Historians have actively engaged the Anthropocene. In 2000, the same year that Paul Crutzen coined the term, world historian John McNeill published Something New Under the Sun, tracing the rise of human societies' unprecedented impact on the planet in the twentieth century. In 2001, historian of science Naomi Oreskes revealed the systematic efforts to undermine trust in climate change science and went on to detail the corporate interests delaying action on the environmental challenge. Both McNeill and Oreskes became members of the Anthropocene Working Group because of their work correlating human activities and planetary transformation.

In 2009, Dipesh Chakrabarty pointed to the dilemma that the Anthropocene poses for the practice of history: On the one hand, it spells "the collapse of the age-old humanist distinction between natural history and human history" yet, on the other, societies and individuals do not experience themselves as a "species". In 2014, Julia Adeney Thomas highlighted problems of scale and value as the reasons for this irresolvable tension between human stories and scientific ones. Since 2007, historians and scientists have been actively collaborating on multidisciplinary approaches to the Anthropocene. Together with the Rachel Carson Center for Environment and Society (RCC), the Deutsches Museum (Munich, Germany) hosted a major special exhibition on the Anthropocene from December 2014 – September 2016, "Welcome to the Anthropocene: The Earth in our hands", which was then digitized as a  virtual exhibition on the RCC's Environment & Society Portal. In 2016, historians Christophe Bonneuil and Jean Baptiste-Fressoz published The Shock of the Anthropocene: The Earth, History and Us in an attempt to provide "the first critical history of the Anthropocene" through engagement with the history of science, world history, and human development.

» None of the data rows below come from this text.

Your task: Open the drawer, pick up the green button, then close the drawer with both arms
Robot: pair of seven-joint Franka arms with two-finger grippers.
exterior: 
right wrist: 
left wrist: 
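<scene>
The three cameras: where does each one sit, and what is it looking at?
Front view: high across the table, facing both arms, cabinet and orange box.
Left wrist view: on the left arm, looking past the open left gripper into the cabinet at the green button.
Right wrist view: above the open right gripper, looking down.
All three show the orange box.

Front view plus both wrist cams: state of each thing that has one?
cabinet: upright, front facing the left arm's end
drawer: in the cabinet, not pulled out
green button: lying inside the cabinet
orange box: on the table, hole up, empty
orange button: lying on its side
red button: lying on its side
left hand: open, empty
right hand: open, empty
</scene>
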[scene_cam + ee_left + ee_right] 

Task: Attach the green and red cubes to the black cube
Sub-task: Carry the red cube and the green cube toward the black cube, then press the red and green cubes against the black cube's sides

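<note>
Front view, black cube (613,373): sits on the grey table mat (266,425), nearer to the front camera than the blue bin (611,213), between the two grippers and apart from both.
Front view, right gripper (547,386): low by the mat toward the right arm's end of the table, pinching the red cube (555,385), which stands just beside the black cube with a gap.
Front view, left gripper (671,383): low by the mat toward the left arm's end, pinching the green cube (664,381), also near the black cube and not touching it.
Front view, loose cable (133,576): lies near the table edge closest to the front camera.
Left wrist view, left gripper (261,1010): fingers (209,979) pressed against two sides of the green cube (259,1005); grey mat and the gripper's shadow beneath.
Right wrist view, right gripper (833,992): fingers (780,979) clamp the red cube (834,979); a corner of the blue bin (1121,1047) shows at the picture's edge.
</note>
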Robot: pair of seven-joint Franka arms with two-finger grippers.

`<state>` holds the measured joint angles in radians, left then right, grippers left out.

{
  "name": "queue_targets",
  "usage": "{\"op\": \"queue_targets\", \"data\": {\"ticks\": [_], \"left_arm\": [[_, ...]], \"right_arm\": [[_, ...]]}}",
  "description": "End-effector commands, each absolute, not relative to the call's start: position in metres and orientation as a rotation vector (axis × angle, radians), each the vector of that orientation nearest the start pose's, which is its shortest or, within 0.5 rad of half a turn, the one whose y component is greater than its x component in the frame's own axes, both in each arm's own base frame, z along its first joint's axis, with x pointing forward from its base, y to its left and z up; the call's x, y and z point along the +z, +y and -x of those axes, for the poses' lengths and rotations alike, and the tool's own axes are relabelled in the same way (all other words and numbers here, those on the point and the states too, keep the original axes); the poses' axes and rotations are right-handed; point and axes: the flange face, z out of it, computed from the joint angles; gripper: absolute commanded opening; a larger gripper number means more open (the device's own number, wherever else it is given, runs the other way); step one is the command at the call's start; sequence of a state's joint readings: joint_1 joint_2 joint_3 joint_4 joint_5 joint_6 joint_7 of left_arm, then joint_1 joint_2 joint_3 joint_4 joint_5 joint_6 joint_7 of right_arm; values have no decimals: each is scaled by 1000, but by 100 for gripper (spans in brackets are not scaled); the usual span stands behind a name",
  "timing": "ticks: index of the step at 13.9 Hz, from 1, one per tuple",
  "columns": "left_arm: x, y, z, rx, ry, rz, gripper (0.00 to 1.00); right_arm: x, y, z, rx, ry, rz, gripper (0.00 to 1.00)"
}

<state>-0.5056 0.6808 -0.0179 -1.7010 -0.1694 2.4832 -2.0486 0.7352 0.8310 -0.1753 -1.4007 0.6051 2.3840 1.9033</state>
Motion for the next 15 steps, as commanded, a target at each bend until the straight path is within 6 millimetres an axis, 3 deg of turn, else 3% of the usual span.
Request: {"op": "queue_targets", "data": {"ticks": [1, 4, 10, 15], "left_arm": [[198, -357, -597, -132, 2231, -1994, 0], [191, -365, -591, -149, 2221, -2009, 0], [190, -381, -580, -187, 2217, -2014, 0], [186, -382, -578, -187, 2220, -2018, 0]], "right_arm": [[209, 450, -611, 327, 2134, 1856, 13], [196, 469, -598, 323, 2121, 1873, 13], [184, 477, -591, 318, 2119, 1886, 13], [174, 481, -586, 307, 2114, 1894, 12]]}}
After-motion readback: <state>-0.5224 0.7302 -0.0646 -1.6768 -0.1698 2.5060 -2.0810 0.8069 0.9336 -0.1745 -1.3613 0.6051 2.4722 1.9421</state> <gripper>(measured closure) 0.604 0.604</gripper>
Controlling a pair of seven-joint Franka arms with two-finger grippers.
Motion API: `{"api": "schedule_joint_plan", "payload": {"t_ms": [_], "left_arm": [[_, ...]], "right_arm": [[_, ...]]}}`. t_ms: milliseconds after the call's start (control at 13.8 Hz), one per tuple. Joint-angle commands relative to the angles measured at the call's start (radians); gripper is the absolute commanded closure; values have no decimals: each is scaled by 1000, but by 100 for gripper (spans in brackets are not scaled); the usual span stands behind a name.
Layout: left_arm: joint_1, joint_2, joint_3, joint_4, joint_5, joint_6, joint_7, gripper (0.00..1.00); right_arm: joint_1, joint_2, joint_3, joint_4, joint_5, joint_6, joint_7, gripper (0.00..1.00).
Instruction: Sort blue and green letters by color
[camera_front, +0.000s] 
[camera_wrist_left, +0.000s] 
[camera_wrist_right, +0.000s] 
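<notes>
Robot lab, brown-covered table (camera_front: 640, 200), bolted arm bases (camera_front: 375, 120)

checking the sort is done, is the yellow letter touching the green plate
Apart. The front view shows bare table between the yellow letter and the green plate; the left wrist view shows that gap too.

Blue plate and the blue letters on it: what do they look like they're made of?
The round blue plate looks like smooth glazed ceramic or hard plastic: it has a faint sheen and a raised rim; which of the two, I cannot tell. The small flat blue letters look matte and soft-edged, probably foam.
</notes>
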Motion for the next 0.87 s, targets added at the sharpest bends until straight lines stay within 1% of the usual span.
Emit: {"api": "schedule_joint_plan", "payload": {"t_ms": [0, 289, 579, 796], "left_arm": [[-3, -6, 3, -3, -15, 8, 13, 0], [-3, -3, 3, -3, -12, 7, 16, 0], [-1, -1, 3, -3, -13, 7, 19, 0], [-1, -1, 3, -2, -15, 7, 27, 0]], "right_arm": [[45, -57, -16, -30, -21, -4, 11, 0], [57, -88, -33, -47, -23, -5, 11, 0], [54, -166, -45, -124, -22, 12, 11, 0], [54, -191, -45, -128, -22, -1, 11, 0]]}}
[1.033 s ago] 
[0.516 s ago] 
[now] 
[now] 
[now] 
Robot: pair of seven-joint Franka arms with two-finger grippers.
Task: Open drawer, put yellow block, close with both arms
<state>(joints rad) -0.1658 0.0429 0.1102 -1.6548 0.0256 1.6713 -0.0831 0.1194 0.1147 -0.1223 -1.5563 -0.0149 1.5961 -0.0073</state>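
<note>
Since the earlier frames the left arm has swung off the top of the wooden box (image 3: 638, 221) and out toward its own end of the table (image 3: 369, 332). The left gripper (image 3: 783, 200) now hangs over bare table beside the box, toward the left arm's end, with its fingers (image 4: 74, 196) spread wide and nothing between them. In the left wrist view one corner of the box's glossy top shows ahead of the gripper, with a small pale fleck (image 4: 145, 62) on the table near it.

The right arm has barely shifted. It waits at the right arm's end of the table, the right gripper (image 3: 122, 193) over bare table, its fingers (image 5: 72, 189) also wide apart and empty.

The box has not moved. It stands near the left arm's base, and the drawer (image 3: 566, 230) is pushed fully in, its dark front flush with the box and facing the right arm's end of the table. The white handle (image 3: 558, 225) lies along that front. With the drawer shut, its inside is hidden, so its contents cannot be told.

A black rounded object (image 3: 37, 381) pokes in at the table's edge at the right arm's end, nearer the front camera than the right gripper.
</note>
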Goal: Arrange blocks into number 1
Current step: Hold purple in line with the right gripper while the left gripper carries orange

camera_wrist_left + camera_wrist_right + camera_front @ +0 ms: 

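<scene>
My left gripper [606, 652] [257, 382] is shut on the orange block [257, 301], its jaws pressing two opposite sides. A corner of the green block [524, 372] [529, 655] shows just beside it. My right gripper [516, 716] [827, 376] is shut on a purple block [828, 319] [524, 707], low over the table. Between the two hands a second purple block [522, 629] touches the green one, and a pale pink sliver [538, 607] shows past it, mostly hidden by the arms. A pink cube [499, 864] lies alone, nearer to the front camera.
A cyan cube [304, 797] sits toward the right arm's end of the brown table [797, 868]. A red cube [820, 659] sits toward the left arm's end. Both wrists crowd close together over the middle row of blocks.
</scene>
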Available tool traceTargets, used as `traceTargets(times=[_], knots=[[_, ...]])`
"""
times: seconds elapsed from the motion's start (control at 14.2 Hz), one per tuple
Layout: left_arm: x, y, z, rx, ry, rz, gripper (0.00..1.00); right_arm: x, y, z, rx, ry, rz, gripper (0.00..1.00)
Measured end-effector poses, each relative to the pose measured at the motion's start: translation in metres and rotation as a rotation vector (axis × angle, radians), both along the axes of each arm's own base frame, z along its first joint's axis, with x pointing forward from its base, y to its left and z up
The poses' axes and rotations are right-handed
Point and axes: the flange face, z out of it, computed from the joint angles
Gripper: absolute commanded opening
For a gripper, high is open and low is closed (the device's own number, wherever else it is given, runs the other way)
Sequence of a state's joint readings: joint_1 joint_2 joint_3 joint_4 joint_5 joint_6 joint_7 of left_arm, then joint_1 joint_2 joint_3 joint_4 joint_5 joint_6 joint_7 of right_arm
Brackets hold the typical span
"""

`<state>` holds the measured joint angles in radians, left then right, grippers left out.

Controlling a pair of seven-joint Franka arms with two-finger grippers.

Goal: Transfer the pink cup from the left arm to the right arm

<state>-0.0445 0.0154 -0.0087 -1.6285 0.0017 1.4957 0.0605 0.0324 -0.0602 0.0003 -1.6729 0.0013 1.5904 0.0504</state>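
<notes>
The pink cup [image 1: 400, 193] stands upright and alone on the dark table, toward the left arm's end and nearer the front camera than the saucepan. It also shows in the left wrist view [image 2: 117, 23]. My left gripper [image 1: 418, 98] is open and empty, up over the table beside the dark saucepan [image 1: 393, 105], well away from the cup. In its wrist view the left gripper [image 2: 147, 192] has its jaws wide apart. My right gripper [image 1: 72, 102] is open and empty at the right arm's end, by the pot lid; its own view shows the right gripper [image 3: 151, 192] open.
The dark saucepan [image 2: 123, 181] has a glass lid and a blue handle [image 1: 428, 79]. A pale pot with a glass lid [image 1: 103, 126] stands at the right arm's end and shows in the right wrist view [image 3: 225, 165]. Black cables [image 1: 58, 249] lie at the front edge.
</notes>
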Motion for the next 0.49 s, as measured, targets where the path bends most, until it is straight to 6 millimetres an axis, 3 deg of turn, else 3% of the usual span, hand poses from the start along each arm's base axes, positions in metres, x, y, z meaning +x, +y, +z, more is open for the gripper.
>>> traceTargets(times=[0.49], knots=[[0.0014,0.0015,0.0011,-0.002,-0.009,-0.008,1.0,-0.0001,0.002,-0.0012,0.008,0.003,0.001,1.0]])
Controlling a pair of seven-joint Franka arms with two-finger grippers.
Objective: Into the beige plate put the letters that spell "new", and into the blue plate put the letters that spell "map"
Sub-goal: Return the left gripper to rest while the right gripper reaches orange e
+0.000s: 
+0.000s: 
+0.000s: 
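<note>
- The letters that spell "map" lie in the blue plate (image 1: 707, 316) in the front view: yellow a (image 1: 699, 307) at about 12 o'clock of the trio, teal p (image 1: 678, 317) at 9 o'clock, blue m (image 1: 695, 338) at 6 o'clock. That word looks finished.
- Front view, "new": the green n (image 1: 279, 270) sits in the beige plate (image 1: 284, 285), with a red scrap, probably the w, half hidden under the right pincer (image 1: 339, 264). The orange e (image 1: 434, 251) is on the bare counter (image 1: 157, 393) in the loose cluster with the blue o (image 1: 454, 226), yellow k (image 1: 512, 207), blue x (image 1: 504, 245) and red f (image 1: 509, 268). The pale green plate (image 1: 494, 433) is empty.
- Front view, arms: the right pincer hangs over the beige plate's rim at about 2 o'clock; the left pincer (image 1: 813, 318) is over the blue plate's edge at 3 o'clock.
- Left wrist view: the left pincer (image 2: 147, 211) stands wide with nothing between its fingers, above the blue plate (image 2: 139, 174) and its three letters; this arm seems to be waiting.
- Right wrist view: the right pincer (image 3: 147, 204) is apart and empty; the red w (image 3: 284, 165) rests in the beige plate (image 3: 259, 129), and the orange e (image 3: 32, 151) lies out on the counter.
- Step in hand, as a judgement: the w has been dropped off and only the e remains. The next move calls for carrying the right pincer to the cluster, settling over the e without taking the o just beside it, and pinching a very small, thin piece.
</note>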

As anthropogenic ecological crises and environmental disasters increase, so too do emotional responses to these issues. The emotional responses are inherently adaptive and with appropriate support can lead to action and collective support. Evidence suggests that increase in reflective functioning and capacity for emotional processing can support the emotional responses through crisis, leading to stronger societal responses and individual resilience. Some scholars have posited that the realities of the Anthropocene, including "human-induced biodiversity loss, exponential increases in per-capita resource consumption, and global climate change," have made the goal of environmental sustainability largely unattainable and obsolete.

Debates

Although the validity of "Anthropocene" as a scientific term remains disputed, its underlying premise, i.e., that humans have become a geological force, or rather, the dominant force shaping the Earth's climate, has found traction among academics and the public. In an opinion piece for Philosophical Transactions of the Royal Society B, Rodolfo Dirzo, Gerardo Ceballos, and Paul R. Ehrlich write that the term is "increasingly penetrating the lexicon of not only the academic socio-sphere, but also society more generally", and is now included as an entry in the Oxford English Dictionary. The University of Cambridge, as another example, offers a degree in Anthropocene Studies. In the public sphere, the term "Anthropocene"  has become increasingly ubiquitous in activist, pundit, and political discourses. Some who are critical of the term "Anthropocene" nevertheless concede that "For all its problems, [it] carries power." The popularity and currency of the word has led scholars to label the term a "charismatic meta-category" or "charismatic mega-concept." The term, regardless, has been subject to a variety of criticisms from social scientists, philosophers, Indigenous scholars, and others.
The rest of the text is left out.